Vintageando
Aquí, en Malasaña, comenzó la metamorfosis. Fue un big bang
El Tribunal de Cuentas tiene un adverso y un reverso. El Fort Apache de la pureza de los dineros públicos, con sus coches oscuros, consejeros conectados con los que mandan (sean quienes sean), conserjes con galones, viejos carritos de supermercado para trasladar espesos legajos y una sala de vistas de pequeño formato (en la que se condenó al hoy tan moda Jesús Gil y sus herederos a devolver más de 100 millones por el expolio de Marbella), se abre poderoso y hermético a la impostada fachada churrigueresca del Hospicio de Madrid, que debía provocar pesadillas en la Edad de Oro a los huérfanos de la capital. La trastienda del Tribunal es menos solemne: colinda con la orilla Este de Malasaña. El lugar donde las cosas se comenzaron a mover a finales de los setenta.

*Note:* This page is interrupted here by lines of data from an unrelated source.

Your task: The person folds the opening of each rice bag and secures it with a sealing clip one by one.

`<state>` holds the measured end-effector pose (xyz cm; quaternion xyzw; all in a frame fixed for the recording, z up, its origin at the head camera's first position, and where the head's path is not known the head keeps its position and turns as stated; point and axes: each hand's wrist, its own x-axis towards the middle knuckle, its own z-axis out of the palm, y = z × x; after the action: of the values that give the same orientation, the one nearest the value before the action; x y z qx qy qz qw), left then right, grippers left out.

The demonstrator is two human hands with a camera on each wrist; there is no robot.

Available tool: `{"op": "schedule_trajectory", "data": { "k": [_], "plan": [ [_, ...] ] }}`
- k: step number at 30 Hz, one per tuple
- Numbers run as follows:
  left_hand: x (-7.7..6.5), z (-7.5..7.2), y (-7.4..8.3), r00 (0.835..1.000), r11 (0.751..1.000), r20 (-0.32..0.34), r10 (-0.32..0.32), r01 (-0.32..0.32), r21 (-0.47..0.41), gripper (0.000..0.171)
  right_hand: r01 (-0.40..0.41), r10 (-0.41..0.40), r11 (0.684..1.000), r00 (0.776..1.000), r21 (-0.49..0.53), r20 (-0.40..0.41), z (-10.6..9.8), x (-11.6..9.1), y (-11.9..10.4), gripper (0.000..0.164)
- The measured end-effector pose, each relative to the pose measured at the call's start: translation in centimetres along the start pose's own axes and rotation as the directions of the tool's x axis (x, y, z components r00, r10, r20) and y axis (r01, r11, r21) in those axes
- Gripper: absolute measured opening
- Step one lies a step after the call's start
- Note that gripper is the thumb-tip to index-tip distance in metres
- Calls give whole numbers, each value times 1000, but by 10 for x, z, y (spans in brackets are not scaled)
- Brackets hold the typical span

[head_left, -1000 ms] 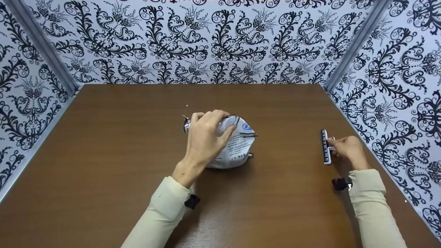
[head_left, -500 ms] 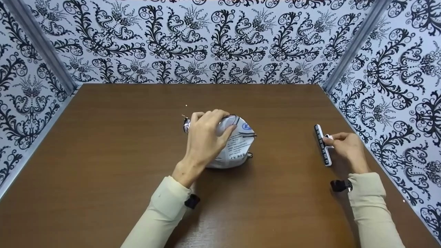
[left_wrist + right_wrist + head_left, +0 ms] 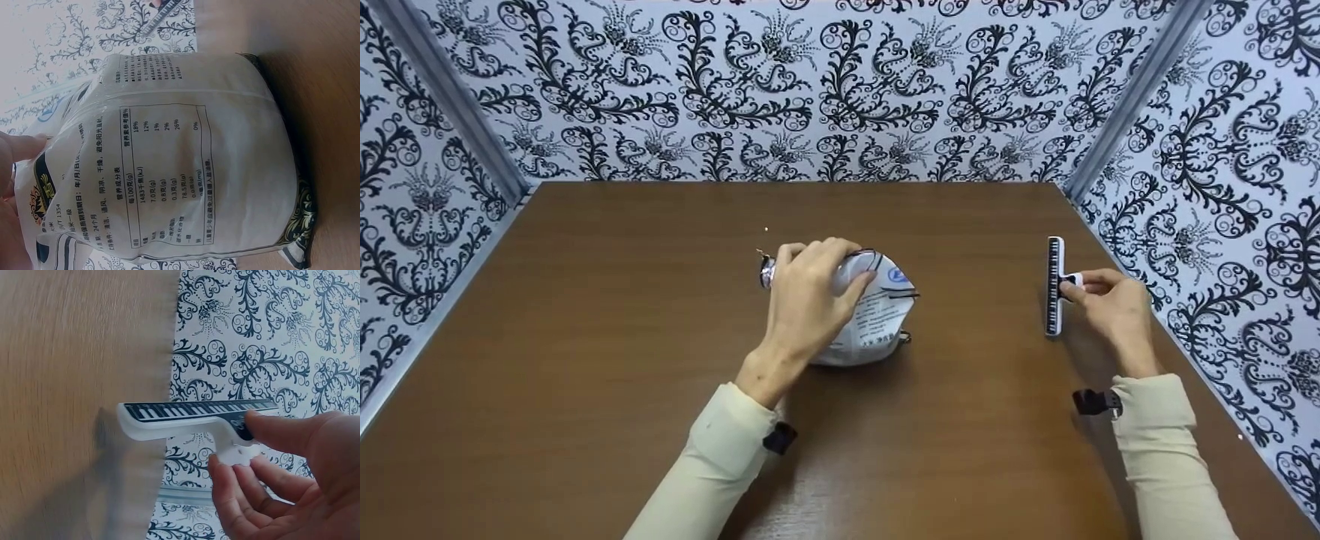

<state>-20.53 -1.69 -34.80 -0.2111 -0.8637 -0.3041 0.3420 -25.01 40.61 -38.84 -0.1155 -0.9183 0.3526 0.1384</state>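
Observation:
Near the middle of the table stands a white plastic bag of rice (image 3: pixel 877 319), printed with text and a nutrition table. My left hand (image 3: pixel 806 300) grips its gathered top, fingers over the far side and thumb on the right. In the left wrist view the bag (image 3: pixel 163 169) fills most of the frame, with fingers (image 3: pixel 17 154) at its upper end. Over on the right, my right hand (image 3: pixel 1114 311) pinches the handle of a long white clip (image 3: pixel 1054 289) with a piano-key pattern. The right wrist view has the thumb on top of the clip's (image 3: pixel 197 413) handle and fingertips beneath.
The brown wooden table (image 3: pixel 607 360) is enclosed by patterned black-and-white walls (image 3: pixel 840 90) at the back and both sides. Black wrist devices sit at the left cuff (image 3: pixel 778 439) and the right cuff (image 3: pixel 1091 403). The right hand is close to the right wall.
My right hand has moved slightly forward and left with the clip, which tilted and then came upright lengthwise in the head view. The left hand and the bag have stayed in place.

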Motion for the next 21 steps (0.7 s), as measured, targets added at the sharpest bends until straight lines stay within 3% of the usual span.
{"op": "schedule_trajectory", "data": {
  "k": [6, 11, 16, 21],
  "plan": [
    [0, 1, 0, 1000, 1000, -7, 5, -5, 1, 26, 88, -70, 988, 988, 129, -138, 5, -6, -6, 39],
    [1, 1, 1, 1000, 1000, -17, 21, -21, -2, 25, 249, -197, 950, 946, 189, -258, 14, -12, -7, 33],
    [1, 1, 1, 1000, 1000, -16, 18, -19, -5, 25, 359, -293, 910, 911, 208, -292, 24, -19, -13, 32],
    [0, 1, 0, 1000, 1000, -13, 13, -13, -11, 26, 396, -322, 888, 899, 235, -296, 31, -29, -21, 31]
  ]
}}
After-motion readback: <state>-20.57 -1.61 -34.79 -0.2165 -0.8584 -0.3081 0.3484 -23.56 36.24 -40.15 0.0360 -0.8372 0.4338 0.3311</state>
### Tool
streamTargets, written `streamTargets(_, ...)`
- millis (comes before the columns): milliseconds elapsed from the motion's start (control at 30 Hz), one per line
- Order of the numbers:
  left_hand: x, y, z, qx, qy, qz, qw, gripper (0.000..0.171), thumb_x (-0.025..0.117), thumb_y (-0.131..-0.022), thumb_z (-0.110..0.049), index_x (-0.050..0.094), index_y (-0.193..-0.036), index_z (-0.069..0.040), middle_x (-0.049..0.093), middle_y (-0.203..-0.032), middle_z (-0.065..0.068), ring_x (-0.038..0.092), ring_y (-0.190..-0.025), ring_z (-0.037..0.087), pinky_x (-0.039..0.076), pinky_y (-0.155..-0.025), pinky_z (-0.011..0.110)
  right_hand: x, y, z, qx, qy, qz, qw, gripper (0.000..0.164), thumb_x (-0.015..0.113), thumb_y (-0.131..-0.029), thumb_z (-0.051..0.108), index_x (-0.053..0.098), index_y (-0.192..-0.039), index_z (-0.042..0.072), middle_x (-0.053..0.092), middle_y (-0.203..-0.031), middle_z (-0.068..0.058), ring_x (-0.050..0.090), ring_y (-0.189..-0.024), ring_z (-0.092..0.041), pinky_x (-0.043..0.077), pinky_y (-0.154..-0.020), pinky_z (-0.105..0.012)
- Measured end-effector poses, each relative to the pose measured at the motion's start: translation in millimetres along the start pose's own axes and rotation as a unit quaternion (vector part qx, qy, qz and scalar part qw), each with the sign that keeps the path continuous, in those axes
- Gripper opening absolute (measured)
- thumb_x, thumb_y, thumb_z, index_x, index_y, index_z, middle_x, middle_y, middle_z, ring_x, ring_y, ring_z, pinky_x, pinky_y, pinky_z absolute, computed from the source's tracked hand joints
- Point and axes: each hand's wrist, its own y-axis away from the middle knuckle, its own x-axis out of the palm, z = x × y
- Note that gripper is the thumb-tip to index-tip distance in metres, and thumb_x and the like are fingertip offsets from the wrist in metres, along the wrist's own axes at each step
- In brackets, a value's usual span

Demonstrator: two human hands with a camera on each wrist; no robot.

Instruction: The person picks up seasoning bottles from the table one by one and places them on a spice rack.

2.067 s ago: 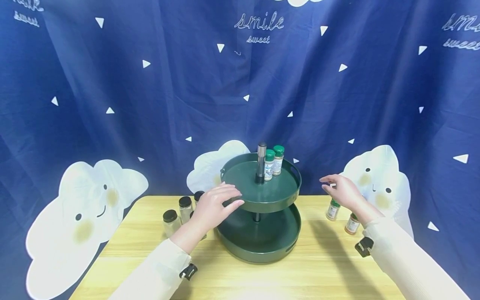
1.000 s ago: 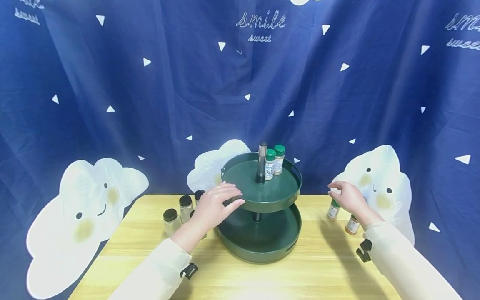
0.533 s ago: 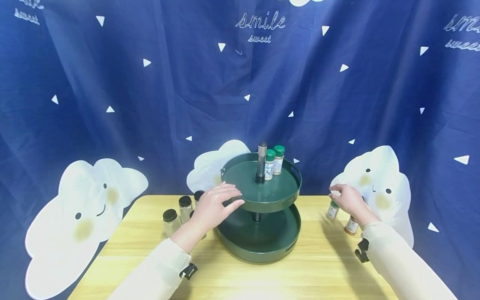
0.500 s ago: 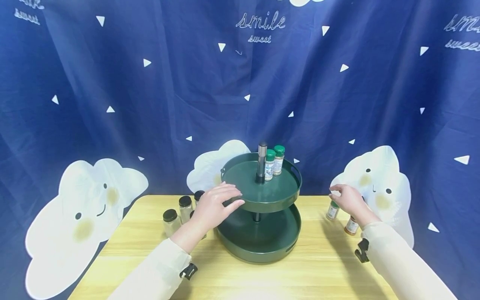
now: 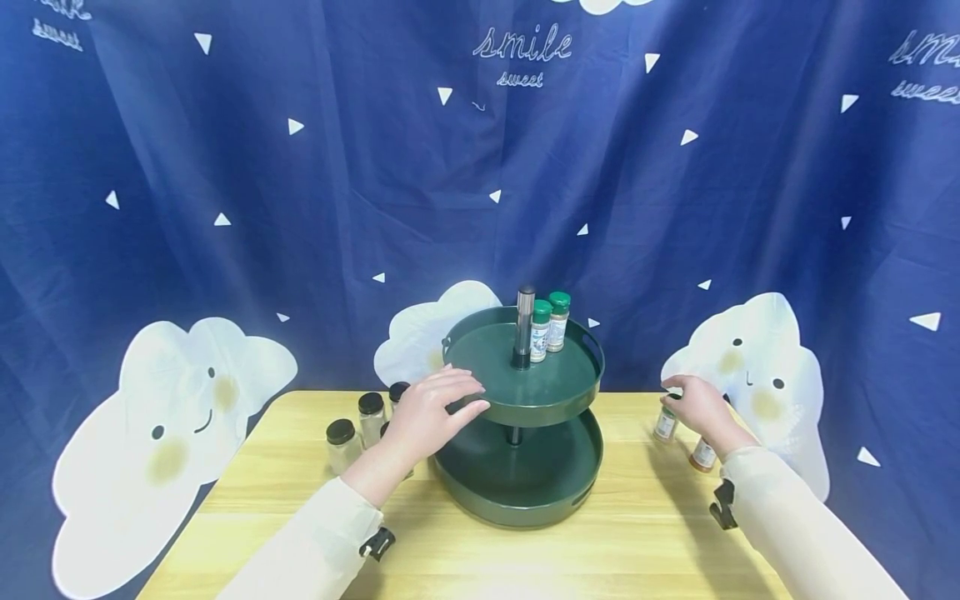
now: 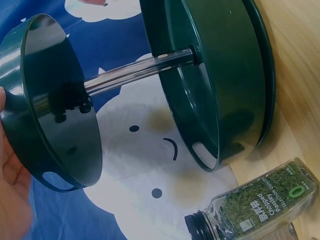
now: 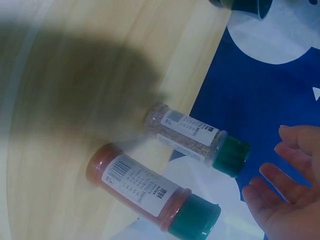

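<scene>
A dark green two-tier turntable rack [image 5: 521,500] stands mid-table. My left hand [image 5: 427,412] rests at the left front rim of its upper tray, fingers relaxed; the left wrist view shows that hand [image 6: 15,195] against the tray's outer wall. On the right, my right hand [image 5: 701,408] hovers over a green-capped spice jar [image 5: 664,427], fingers loosely bent. In the right wrist view the fingers stay a little apart from that jar's green cap [image 7: 231,156]. Beside it stands an orange-red spice jar [image 7: 142,190], also green-capped. Two more green-capped jars [image 5: 539,337] stand on the upper tray by the post.
Several black-capped glass jars [image 5: 343,446] stand left of the rack, partly behind my left forearm. One is a jar of chopped parsley [image 6: 267,200]. A blue curtain [image 5: 337,167] with white clouds hangs behind the wooden table [image 5: 637,533].
My right hand has moved slightly right and lowered toward the green-capped jar at the right. The left hand stays at the upper tray's rim.
</scene>
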Motion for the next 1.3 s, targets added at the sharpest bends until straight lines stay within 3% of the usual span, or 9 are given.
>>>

Un paseo por ese territorio permite toparse con los templos de la moda de finales del XX bajo el epígrafe Vintage. En su interior huele a jabón, polvo y difusamente a una humanidad que ya ha desaparecido, como esas estrellas que reventaron y de las que aún nos llega la luz. Un aroma que despiden miles de prendas que remiten a la ruta del bacalao, el No-Do, el Torete, Verano Azul, la new wave o las rebajas de Galerías Preciados, sin las que hoy, todo el que sea algo (o pretenda) en hipsteridad, neopijismo, la indignación de salón o la imitación del extendido culto a Rosalía, no es nada. El nuevo dandismo exige ropa vieja, rara, desparejada, provocativa, sobada, viejuna, única. Tres rayas, cocodrilos y gabardinas con forro de cuadros de otros tiempos. Los y las influecer madrileños (y adoptados) ya no quieren estrenar; quieren heredar, aunque sea a costa de la visa. Será para abonar los derechos sucesorios.
El fenómeno es relativamente nuevo. Madrid era una ciudad endomingada. Con cierto aire de nuevo rico. Donde enseguida había que ponerse chaqueta, twin set y olvidar la boina para no ser tachado de paleto, como recordaba Adolfo Suárez, relatando las peripecias de cuando llegó desde Ávila a Madrid, y se ganaba la vida acarreando maletas en Atocha. En un país sin apenas artes decorativas, su capital nunca tuvo estilo indumentario. Sus habitantes no eran capaces de llevar el jersey al hombro con la maestría de los vascos, vestir de riguroso Prada (o más bien Toni Miró) como los catalanes, o hacerse trajes a medida ceñidos como una taleguilla, al mejor estilo jerezano. Madrid era rancio y funcionarial. Más gris que negro. Con muchos uniformes (hasta el conserje del Palace). Más de batita que de minifalda.
Aquí, en Malasaña, comenzó la metamorfosis. Fue un big bang. Primero, la progresía post hippy; después, las recién nacidas tribus urbanas, con sus garitos de estricta observancia mod o rocker; punk o de colegio mayor. La reinvención de Chueca también acabó con muchos miedos. Y el erasmus y el turismo pusieron de su parte. Sin embargo, lo que realmente cambió la faz de la ciudad fue la libertad.
Mientras el Tribunal de cuentas vomita censores y contadores vestidos de terno gris en dirección al vermú en la Ardosa, en la oscuridad de un vecino colmado de esa moda sin fecha de caducidad, un grupo de jóvenes brinca ante un Levi's hasta la cintura, unas Converse hechas girones y un vestido de florecitas de viuda. Conviven en el mismo espacio. Se ignoran.